Ross’s capitulation, though, does point to a wider trend of parents who seem only too willing to defer to their offspring on the contentious social and political issues of the day. It’s a trend that dovetails with the more general fetishisation of youth that has become such a feature of our society.

We see it in the veneration of Greta Thunberg. We see it in the campaign for ‘Votes at 16’. We saw it with Brexit in the depiction of young Remainers as tolerant and enlightened in contrast to old Leavers who were bigoted ‘gammon’. We see it in the turmoil at the New York Times, whose owners caved in to ‘sensitive’ young staffers demanding the resignation of the editorial director because — capital offence, this — he ran a piece by someone they didn’t like and to whose words they took exception.

It seems that, for some, the young are right simply by dint of their being young — almost as though to be a teenager or 20-something is to be imbued with a unique insight and wisdom denied to everyone else. Yet there is no logical reason to routinely ascribe to the young these kinds of attributes, so why do it?

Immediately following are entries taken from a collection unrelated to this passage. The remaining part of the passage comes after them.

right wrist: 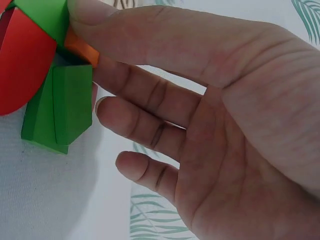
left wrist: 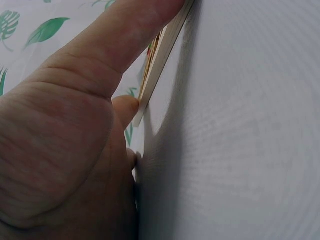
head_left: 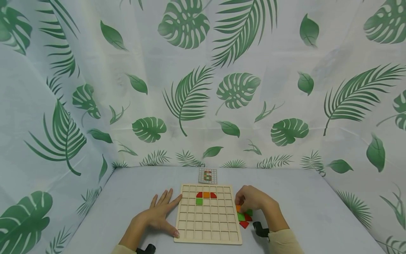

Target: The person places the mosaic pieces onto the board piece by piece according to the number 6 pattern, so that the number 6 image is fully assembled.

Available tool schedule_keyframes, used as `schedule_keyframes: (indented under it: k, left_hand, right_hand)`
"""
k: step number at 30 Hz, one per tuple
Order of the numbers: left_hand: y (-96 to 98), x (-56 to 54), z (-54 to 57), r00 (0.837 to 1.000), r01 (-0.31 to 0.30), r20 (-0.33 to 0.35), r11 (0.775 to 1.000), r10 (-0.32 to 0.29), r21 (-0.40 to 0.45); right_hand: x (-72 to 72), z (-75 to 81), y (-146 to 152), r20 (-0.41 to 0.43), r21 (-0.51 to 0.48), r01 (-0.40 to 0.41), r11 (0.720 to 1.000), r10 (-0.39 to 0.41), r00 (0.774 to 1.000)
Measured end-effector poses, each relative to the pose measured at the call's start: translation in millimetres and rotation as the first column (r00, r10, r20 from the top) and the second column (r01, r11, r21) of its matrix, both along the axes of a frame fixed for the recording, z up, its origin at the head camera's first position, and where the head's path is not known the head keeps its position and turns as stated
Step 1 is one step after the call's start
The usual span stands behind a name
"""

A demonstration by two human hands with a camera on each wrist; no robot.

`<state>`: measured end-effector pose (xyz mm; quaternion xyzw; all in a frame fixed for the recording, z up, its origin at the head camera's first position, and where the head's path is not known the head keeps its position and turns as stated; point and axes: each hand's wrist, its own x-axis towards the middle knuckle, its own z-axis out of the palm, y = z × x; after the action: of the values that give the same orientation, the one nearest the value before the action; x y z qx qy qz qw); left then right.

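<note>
A wooden grid board lies on the table. In its upper cells sit two red curved pieces, an orange square and a green square. My left hand rests spread at the board's left side, thumb at the lower corner and index finger on the edge. Right of the board, my right hand reaches into a pile of coloured blocks with bent fingers. Its thumb touches the pile by a light green block and an orange block; whether it pinches one is hidden.
A small pattern card showing a figure 6 lies behind the board. Dark green blocks and red blocks are in the pile. Leaf-printed cloth hangs around the table.
</note>
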<state>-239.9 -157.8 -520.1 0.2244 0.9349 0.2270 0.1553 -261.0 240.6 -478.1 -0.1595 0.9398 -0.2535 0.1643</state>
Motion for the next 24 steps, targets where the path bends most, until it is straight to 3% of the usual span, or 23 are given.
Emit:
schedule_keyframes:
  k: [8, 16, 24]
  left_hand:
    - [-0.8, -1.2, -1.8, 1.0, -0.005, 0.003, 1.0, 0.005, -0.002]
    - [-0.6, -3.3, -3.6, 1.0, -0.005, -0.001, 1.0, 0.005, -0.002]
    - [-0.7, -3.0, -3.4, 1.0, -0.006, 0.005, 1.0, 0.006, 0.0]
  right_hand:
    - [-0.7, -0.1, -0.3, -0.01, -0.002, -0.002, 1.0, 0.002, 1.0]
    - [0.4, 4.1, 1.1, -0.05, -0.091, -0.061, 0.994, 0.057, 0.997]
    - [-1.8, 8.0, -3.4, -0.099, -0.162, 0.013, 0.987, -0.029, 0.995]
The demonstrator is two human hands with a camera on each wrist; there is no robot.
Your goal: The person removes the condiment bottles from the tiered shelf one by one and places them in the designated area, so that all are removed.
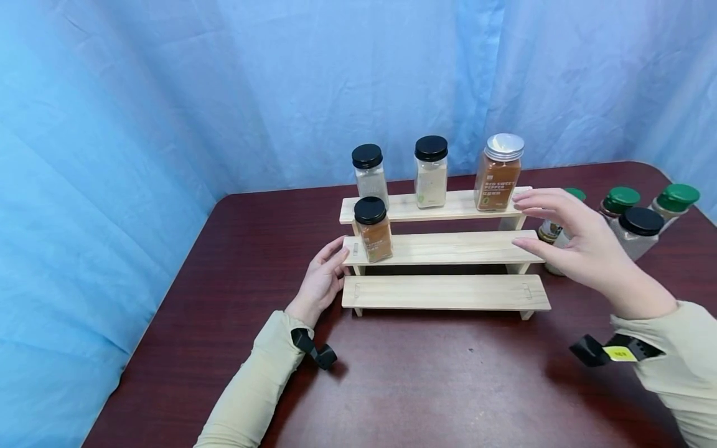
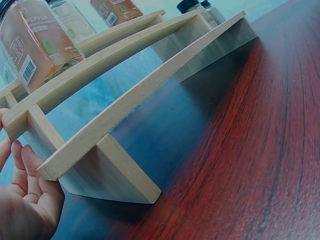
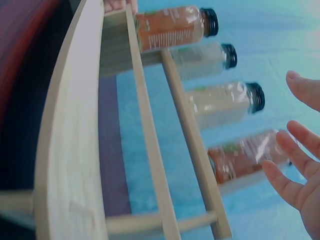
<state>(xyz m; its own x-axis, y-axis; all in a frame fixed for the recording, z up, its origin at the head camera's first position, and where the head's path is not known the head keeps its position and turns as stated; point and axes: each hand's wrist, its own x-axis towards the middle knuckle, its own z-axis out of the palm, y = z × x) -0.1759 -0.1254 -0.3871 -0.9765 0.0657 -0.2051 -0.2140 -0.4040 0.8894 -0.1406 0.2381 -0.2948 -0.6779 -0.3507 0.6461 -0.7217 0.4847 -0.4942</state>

One answer might be that as the agenda of woke liberalism becomes ever more narrow and exclusive, its high priests must focus on consolidating support among the sections of society where it is most likely to hold appeal. Broadly, that means courting the young and ‘progressive’ over the older, more traditional voter. Then, so far as there is any chance of popularising such an agenda, it must be done by appeals to the sagacity and vision of its proponents, rather than asserting the merits of the agenda itself (which, as its cheerleaders surely know, will always prove unattractive to large chunks of the electorate). And if that doesn’t work, well, why not try to gerrymander the entire system by driving down the voting age?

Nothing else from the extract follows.